Johnson: Two hundred companies building vacuum amplifiers. [laughs] Right. Well, he'd probably accuse me of setting the industry back 40 years!
Harley: Given the commercial domination of the transistor at the time, why did you design with tubes?
Johnson: I tried transistors, but I thought the sound that I was able to generate with various design approaches was horrendous—it was terrible. Then when FETs came along, I tried again. And while we were able to design circuits with some relatively good numbers, the sound quality still wasn't there. As the years went by, of course, that tended to change. Since then, we've made some inroads with both bipolars and FETs. Today I would have to say that our various solid-state products are probably superior to the early tube units.
In saying that, however, it's still true that, with an all-out design effort, vacuum tubes will win.
Harley: What are the technical and musical virtues of tubes?
Johnson: Technically, tubes aren't as appealing as any of the semiconductors. But musically, the devices act more like a conductor, and if I could say it humorously, than a semiconductor. [laughs] We simply find that an analog signal going through a vacuum tube doesn't seem to be harmed, whereas putting it through any kind of a semiconductor seems to hurt it.
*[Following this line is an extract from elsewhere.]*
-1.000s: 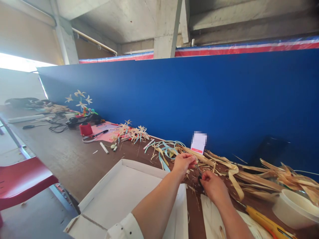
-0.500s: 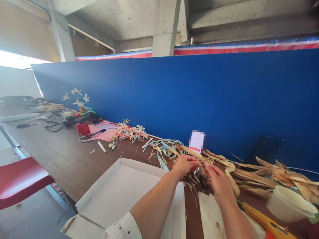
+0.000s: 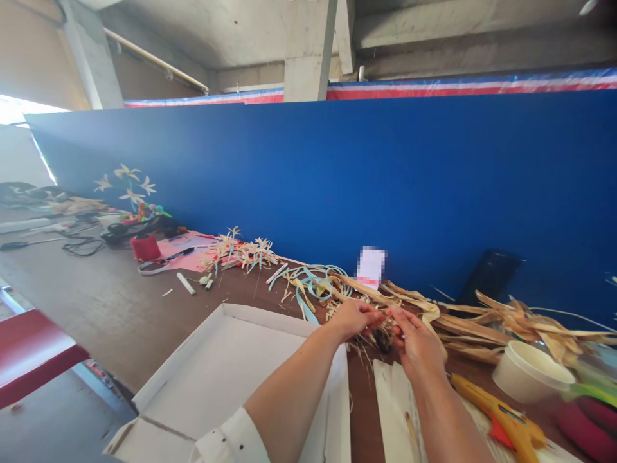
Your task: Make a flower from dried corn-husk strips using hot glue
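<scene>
My left hand (image 3: pixel 355 318) and my right hand (image 3: pixel 415 334) meet fingertip to fingertip over the table, both in a pinch. Whatever lies between the fingers is too small to make out. Beneath and behind them are thin straw-like scraps and long dried leaf strips (image 3: pixel 453 321), tan in colour. Pale blue ribbon-like strips (image 3: pixel 315 286) lie in loops just left of my left hand. Below my right wrist is a cream paper sheet (image 3: pixel 393 399). A yellow glue gun (image 3: pixel 501 415) rests to the right of my right forearm.
An open white cardboard box (image 3: pixel 226 373) lies under my left forearm. A cream tub (image 3: pixel 530 373) stands at the right. Small straw-coloured flowers (image 3: pixel 241 251), a red spool (image 3: pixel 144 247) and a white stick (image 3: pixel 186 283) lie farther left. A blue partition (image 3: pixel 308 173) runs along the back.
My fingertips have come closer together until they touch. The whole view has swung slightly right, so the glue gun and tub show more fully.
</scene>
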A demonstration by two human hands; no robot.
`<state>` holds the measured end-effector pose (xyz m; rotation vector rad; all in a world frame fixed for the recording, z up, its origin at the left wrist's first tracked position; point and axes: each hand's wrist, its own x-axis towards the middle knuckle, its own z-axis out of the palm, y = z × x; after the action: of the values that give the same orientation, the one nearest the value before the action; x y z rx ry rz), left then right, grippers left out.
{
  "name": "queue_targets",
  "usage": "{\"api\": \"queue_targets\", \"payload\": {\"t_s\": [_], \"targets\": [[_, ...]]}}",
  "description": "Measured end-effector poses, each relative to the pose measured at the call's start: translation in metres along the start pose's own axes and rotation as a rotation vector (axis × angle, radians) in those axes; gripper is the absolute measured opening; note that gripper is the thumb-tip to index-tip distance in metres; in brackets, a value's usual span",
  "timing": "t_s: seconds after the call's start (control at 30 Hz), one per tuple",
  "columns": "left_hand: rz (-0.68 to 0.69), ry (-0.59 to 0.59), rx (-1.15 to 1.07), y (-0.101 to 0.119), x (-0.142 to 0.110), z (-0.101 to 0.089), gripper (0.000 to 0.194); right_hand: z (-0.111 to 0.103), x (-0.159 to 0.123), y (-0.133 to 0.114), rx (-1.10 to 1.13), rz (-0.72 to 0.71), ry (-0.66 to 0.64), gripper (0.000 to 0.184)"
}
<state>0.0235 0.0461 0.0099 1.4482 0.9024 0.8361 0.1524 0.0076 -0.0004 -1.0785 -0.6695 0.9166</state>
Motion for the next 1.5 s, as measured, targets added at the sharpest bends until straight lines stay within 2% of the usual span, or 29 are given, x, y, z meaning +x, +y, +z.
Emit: {"api": "queue_targets", "payload": {"t_s": [0.07, 0.23, 0.4, 0.53, 0.77, 0.93, 1.03, 1.33, 1.5], "targets": [[-0.015, 0.028, 0.026, 0.000, 0.000, 0.000, 0.026, -0.001, 0.000, 0.000, 0.030, -0.015, -0.002, 0.038], [-0.002, -0.019, 0.018, -0.004, 0.000, 0.002, 0.029, 0.001, 0.000, 0.001, 0.072, -0.003, 0.006, 0.036], [0.013, 0.055, 0.037, -0.005, 0.001, 0.005, 0.019, 0.003, -0.002, 0.001, 0.041, -0.004, 0.023, 0.036], [0.024, 0.063, 0.057, -0.007, 0.005, 0.004, 0.019, 0.002, -0.003, 0.000, 0.007, 0.018, 0.028, 0.040], [0.035, 0.090, 0.116, -0.006, 0.003, 0.002, 0.020, -0.002, -0.001, 0.005, -0.301, -0.043, 0.080, 0.047], [0.053, 0.056, 0.135, -0.003, 0.001, 0.005, 0.024, -0.007, 0.005, 0.012, -0.300, -0.099, 0.113, 0.051], [0.094, 0.071, 0.241, -0.003, 0.001, 0.007, 0.027, -0.007, 0.007, 0.014, -0.273, -0.108, 0.121, 0.047], [0.218, 0.315, 0.663, 0.000, -0.009, 0.017, 0.021, -0.006, 0.005, 0.014, -0.358, -0.128, 0.133, 0.046], [0.316, 0.329, 0.796, 0.001, -0.012, 0.019, 0.021, -0.003, 0.002, 0.010, -0.352, -0.123, 0.142, 0.046]]}}
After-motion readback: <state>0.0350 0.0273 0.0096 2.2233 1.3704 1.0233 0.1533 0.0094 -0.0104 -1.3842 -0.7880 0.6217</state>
Although I will say that, in recent years, we've been able to design good-sounding solid-state products—like the BL1 and BL2—that have only unity gain. We're using an IC chip with significant buffering both before and after it, and we've found that we can just about equal vacuum-tube sound with that, providing we stick with unity gain. The minute we try to have significant amplification with them, of course, the results are not as good.
Harley: What you said about transistors being technically appealing made me think that a 5534 op-amp looks fine on paper.
Johnson: Yeah. In fact, Bob, as an engineer and a technical person yourself, I'm sure you've become aware that the measurement techniques we use today really don't necessarily tell you about the sound quality. Obviously, if it measures badly, it isn't going to sound good. But the simple fact that it measures well doesn't assure that it will sound good.
We have to get past steady-state measurements and get into the realm of dynamic behavior—how does the circuitry perform under actual musical dynamics? So far we don't really have a good handle on how to measure and quantify that. It would be great if we could have some simple number system that would allow us to evaluate equipment sonically, but so far, that hasn't happened.